We lose sight of them from 1754 until July 22, 1759, when we find Balthaser Harff and wife Catherine act as sponsors at St. Micheals and Zion Lutheran Church, Phila., for Catherine Rob, daughter of Johannes Rob and wife, Catherine born April 20. 1759. (p.474 of Church Rec's.)
At the First German Reformed Church (p. 75 records) Johannes Seibold. son of Johannes and wife. Elizabeth was baptized October 14,1759 and the sponsors were Johannes Harf arid Morgan Lepold.
On February 26, 1760 we find Johannes Harff united in marriage to Anna Maria Nagel with witnesses who signed were Joh. Balth. Harff, Johannes Seybold, Andr: Theus, Math: Simmerman (p. 175 St. M & Z. Ch. Recs) And again in the same records we find recorded on p. 56, Baptism: Catherine Harff, daughter of Johanes & wife Maria, born 10/4-5/1760 bapt. 10/11/1760 Sponsors - Catherine Harffin as prox for Margaretha Albertin.
On April 23, 1765 we find Conrad Harff married to Anna Reisin with Witnesses as Joh. Balthas. Harff, Johannes Reis & wife Anna Maria, Nicolay Muller, Philip Schlatter. (p.257)
And lastly on page 402 the baptism of Orsula Harf, daughter of Conrad & wife Anna born 8/5/1766 baptised 11/30/1766 sponsors Ursela Harfin (single) & father.
On July 23, 1760 from an unrecorded deed we learn that John Baltus Horf had purchased 122 acres of land from David Roe in Deptford Township, Gloucester County, West Jersey, and for this lot of land he gave the sum of L50. Johannes Harff surely could not have made and saved that much money in six years. Evidently, he brought it with him. Another evidence of probably having money for passage for he and his family were, that we do not find any trace of them being bound out as so many immigrants were on arrival, to pay passage. Here in New Jersey we find Johannes Balthaser Harff putting down roots in Old Gloucester County for his progenitors for the years to come, and for us to write about in l948.

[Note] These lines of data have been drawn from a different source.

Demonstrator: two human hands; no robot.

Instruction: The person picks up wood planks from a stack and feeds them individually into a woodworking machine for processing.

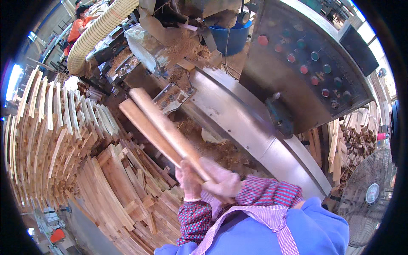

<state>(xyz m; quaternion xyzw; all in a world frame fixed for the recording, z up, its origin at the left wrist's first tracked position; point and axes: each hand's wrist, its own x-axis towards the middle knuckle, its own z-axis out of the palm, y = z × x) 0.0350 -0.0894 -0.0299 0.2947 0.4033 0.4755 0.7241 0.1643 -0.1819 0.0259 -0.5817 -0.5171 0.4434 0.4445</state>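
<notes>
Two long wooden strips, side by side and slightly apart at their far ends, reach from my hands towards the machine. My left hand [188,181], in a light glove, is closed around the near part of the lower wooden strip [149,131]. Blurred by motion, my right hand [223,181] grips the near end of the upper wooden strip [169,127]. The strips' far ends are in the air, left of the metal bracket [172,97] on the machine. Beyond my hands runs the machine's long metal guide rail [236,122].
Stacked wooden slats [47,127] and a pile of boards [111,191] lie at left. A control panel [296,70] with buttons overhangs the rail. A standing fan [366,197] is at right, a blue bucket [231,38] and a ribbed hose [95,35] beyond. A person [76,30] works far left.
</notes>
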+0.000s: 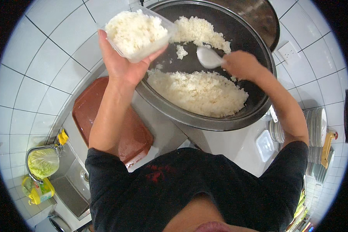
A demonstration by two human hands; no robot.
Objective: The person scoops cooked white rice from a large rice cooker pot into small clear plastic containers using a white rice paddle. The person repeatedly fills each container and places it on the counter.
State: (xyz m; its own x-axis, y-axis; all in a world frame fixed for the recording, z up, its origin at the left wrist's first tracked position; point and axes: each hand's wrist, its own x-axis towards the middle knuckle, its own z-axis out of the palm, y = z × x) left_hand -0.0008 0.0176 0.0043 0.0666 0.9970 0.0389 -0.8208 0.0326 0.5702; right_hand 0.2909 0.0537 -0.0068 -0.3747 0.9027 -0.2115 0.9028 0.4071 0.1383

Johannes Harf, the first married, who was undoubtedly a son, we find migrates to Berks County,. Pennsylvania, where he is found at Reading as early as 1767.
From the Acts of the General Assembly of the Province of New Jersey from the Surrender of the Government to Queen Anne of the 17th Day, of April in the year of Our Lord 1702 to the 14th Day of January at Burlington we find that on page 338 of these Acts X George III A.D. 1769 William Franklin, Esquire Governor, Chap. DXIX An Act to Naturalize enabling divers Inhabitants of the Province of New Jersey to hold lands and invest them with Privileges of natural born subjects of said Province.
Among those signing this Naturalization Act was the tenth signer in partly German and English script Johannes Balthaser Harff. Thus Johannes Balthaser Harff becomes an English subject.